The primary structure refers to the number, nature and sequence of
amino acids in the polypeptide chain or chains that constitute the
protein. Every polypeptide carries a free amino group at one end and a
free carboxyl group at the opposite end. The end at amino group is
termed amino-terminal end while the carboxyl end is termed carboxy
terminal end.
Secondary Structure.
It refers to the folding and twisting of the polypeptide chain brought
about primarily by hydrogen bonds between amide (NH) and carbonyl
(C=0) groups. Two basic types of secondary structures, namely α helix
and β pleated sheet.
α-helix.
In α-helix, polypeptide chains assume a spiral or spring like
conformation. Each turn of the α helix is consists of 3.6 aminoacid
residues. The amino acid is 1.5 A 0 . Α helix are linked by hydrogen
bonds.
B-Pleated sheet.
Proteins appears to be pleated because of the special arrangement of
the polypeptide chain. Poly-peptide chains are almost fully extended.

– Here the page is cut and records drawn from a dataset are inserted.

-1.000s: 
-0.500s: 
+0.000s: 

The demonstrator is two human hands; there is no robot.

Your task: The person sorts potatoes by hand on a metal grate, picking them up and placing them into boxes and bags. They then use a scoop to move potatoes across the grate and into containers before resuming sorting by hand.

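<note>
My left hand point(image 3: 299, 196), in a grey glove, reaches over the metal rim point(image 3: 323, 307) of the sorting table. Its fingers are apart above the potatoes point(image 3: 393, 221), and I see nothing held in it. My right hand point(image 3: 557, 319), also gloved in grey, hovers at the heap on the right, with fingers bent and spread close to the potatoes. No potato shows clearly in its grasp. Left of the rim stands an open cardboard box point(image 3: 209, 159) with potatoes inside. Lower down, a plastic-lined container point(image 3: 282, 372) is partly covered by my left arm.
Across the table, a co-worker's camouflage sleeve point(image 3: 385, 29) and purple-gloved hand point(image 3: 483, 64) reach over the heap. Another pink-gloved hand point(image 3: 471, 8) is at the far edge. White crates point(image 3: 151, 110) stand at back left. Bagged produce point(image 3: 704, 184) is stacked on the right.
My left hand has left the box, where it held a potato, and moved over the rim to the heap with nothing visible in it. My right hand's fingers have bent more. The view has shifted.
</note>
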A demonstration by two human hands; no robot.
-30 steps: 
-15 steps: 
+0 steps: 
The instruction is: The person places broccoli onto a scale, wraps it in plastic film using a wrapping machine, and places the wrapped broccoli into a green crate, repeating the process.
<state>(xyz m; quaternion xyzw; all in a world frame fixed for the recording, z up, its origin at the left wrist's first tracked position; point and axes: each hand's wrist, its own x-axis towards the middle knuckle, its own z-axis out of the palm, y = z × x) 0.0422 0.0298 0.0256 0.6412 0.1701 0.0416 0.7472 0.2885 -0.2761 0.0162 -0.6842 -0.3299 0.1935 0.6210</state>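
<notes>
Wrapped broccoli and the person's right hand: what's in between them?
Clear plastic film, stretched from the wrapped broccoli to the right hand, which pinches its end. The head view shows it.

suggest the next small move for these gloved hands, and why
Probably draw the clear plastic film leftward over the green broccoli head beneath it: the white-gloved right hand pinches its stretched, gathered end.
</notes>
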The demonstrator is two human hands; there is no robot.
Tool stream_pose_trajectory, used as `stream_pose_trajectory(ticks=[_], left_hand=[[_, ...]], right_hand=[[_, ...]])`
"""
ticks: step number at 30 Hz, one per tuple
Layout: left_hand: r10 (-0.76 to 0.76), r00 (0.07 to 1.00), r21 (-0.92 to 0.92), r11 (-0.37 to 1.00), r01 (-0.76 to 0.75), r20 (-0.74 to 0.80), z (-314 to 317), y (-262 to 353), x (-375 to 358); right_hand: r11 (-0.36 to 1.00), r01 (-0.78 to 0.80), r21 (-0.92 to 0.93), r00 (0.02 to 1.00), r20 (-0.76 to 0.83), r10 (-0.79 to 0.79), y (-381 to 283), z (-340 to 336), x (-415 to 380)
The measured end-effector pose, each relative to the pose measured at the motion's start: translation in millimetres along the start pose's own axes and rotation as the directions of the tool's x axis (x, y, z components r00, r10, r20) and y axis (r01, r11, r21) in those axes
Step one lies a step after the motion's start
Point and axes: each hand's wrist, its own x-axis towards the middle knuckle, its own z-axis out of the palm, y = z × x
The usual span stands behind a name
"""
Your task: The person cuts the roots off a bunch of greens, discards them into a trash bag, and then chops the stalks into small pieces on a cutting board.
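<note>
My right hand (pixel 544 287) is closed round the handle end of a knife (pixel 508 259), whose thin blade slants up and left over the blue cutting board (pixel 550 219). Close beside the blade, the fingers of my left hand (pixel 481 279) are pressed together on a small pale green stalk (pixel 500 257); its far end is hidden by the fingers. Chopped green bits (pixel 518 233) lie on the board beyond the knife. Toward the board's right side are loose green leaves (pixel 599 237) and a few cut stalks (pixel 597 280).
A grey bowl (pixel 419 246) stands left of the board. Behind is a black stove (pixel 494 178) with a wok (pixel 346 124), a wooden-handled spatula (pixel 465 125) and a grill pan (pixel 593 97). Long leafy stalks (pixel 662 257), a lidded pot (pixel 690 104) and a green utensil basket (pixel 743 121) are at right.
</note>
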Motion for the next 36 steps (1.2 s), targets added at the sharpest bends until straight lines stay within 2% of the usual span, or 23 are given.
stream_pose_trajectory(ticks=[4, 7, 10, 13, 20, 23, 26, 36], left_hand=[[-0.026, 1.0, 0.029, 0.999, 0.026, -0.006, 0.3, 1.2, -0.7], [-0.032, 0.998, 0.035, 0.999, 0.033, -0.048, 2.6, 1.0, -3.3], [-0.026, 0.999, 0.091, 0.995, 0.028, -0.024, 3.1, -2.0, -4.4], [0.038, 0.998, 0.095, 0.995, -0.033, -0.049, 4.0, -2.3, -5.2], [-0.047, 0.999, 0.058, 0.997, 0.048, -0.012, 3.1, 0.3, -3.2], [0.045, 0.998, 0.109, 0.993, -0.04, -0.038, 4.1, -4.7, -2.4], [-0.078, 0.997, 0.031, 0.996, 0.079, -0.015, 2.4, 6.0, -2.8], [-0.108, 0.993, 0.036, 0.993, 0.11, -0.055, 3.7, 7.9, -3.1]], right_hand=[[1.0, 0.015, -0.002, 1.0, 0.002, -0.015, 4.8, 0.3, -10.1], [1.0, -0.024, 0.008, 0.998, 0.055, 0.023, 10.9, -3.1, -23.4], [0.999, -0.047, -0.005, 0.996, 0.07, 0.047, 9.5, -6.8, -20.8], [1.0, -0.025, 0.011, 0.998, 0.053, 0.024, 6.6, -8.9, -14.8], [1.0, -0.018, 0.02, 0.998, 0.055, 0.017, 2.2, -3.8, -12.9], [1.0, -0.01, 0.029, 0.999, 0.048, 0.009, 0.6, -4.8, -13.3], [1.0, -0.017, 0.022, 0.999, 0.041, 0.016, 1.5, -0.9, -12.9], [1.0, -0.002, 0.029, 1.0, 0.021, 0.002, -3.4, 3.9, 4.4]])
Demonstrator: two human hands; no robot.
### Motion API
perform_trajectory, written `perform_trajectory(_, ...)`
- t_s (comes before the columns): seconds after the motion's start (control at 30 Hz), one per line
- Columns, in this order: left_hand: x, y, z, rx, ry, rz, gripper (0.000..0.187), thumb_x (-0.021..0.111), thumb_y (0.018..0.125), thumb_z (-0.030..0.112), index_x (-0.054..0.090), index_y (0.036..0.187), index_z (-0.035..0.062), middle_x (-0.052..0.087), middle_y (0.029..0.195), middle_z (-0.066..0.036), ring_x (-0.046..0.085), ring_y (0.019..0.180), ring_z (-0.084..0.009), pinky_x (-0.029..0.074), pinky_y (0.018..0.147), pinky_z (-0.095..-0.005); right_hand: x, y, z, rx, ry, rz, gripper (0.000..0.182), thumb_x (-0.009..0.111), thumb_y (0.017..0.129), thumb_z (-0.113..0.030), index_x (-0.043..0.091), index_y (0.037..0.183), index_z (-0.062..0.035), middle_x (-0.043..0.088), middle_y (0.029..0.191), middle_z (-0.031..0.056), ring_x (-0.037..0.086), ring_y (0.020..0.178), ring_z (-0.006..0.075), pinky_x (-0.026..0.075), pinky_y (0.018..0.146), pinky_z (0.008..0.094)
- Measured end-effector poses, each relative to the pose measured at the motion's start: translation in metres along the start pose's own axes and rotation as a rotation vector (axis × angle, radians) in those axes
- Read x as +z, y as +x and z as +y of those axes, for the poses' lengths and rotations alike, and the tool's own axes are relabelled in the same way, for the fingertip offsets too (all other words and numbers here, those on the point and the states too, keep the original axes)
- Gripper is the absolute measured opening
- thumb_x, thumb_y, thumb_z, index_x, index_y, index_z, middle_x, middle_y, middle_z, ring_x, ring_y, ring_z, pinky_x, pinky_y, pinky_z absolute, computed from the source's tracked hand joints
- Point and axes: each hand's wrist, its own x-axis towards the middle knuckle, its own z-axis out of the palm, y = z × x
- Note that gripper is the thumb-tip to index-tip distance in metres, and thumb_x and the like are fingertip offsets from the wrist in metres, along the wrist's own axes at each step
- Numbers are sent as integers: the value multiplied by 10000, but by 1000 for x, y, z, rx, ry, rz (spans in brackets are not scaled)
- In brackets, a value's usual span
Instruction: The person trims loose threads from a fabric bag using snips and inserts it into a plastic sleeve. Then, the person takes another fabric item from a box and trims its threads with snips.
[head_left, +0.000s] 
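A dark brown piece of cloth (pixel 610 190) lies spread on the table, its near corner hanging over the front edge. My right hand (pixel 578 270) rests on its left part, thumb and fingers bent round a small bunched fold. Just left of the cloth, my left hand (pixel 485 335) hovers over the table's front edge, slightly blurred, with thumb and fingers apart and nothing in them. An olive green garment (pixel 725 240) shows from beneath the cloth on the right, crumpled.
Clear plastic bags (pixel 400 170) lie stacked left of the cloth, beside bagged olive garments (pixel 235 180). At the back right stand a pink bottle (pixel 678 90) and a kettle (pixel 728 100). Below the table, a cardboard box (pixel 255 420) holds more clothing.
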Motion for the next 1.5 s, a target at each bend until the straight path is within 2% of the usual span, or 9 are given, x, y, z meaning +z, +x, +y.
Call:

The distance between adjacent aminoacid is 3.5 A 0 . β conformation is
stabilized by hydrogen bond.
Tertiary Structure
The Poly peptide chain often undergoes further coiling and folding to
produce the tertiary structure. It is the three dimensional structure.
The tertiary structure is stabilized by several types of bonds, namely
hydrogen bonds, ionic bonds, hydrophobic interactions, van der waals
forces and disulphide linkages.
Eg: - Myoglobin.
Quaternary Structure
Quaternary structure is displayed by proteins containing more than one
polypeptide chains. Weak bonds such as hydrogen bonds, ionic bonds,
hydrophobic interactions and van der waals forces are responsible for
quaternary structure.
Eg:- Haemoglobin
Quaternary structure may be categorized into homogeneous and
heterogenous types.
In homogeneous class all the sub units are identical .
Eg;- Phoshorylase
In heterogeneous class the subunits are not alike.
Eg:- Insulin and haemoglobin.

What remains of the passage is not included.